Do you happen to have your data in VCF format prior to the format conversion? If so, PLINK 1.9 has been an excellent all-in-one tool for GWAS that I've found success using.
Otherwise, I'd think allele frequencies are the way to go in calculating pairwise LD. I'm not sure I fully understand the specifics of the format your data is in, but the way I'd tackle the problem would be:
a) Find a way to read in your data that preserves the frequencies needed for each site. If we're to stick to the idea of allele frequencies, perhaps their final iteration could be a list of vectors of size 4 (I'm assuming biallelic SNPs) containing chromosome number + site + frequencies of the major and minor allele (i.e. c('chr1', 24, 0.58, 0.42)
for position 24 of chr1 with a major allele freq of 0.58 and a MAF of 0.42). Or perhaps a data frame with each row representing a site and each column representing one of those frequency values? I'm not particularly an expert at what the most efficient method might be here, but as long as you figure out something along those lines.
b) Once you've settled on a format, create another function that would calculate parameters needed for LD calculations. The intricacies of this obviously boil down to how your data is organized, but a simple way of conceptualizing D, for instance, might be
dcalc <- function(p11, p22, p12, p21) {
LHS <- p11 * p22
RHS <- p12 * p21
out <- LHS - RHS
return(out)
}
Which would itself necessitate a function to actually parse your data and calculate the parameters I've denoted as p11 etc. This function could take in pairs of records and return said parameters for use in the actual pairwise LD calculation functions.

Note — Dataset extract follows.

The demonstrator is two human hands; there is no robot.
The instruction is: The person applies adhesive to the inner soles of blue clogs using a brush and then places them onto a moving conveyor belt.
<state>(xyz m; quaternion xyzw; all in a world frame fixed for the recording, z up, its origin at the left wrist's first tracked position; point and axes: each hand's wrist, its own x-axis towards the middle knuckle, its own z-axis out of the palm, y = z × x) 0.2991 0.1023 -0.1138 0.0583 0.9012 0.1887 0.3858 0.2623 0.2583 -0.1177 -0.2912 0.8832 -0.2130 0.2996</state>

c) Once these are finalized, load in your data and use nested loops to perform pairwise comparisons. This is ghoulish amounts of slow, I know, and especially so in the loop-averse world of R, but I'm trying to stick to the most accessible way to do this. Let's say you have your data in two separate lists denoting two regions you want to calculate pairwise LD between. Here's an extremely rough idea of what that might look like:
for (a in 1:length(region1)) {
for (b in 1:length(region2)) {
freqs <- freqscalc(region1[a], region2[b]) # assuming this fxn calculates p11 etc
print(dcalc(freqs[1], freqs[2], freqs[3], freqs[4]))
}
}
Obviously you wouldn't want to use print
here in something like RStudio at the risk of polluting your console, so it might be worthwhile to make an executable R script out of this and run it in the shell in order to use Unix redirects for saving your output to a file.
Something along these lines can be used to calculate r2 and D' as well - all it necessitates is actually coding up the functions.
Finally, LD decay could be calculated by having your functions also return the distance between sites they're calculating LD for, and outputting that in addition to the actual pairwise LD statistic between those sites. These values could then be saved to a data frame object, for instance, with each row containing a) a value for distance and b) the amount of LD. Once you've obtained that for all desired comparisons, you could use that data frame to simply plot LD ~ distance.
Hope this helps!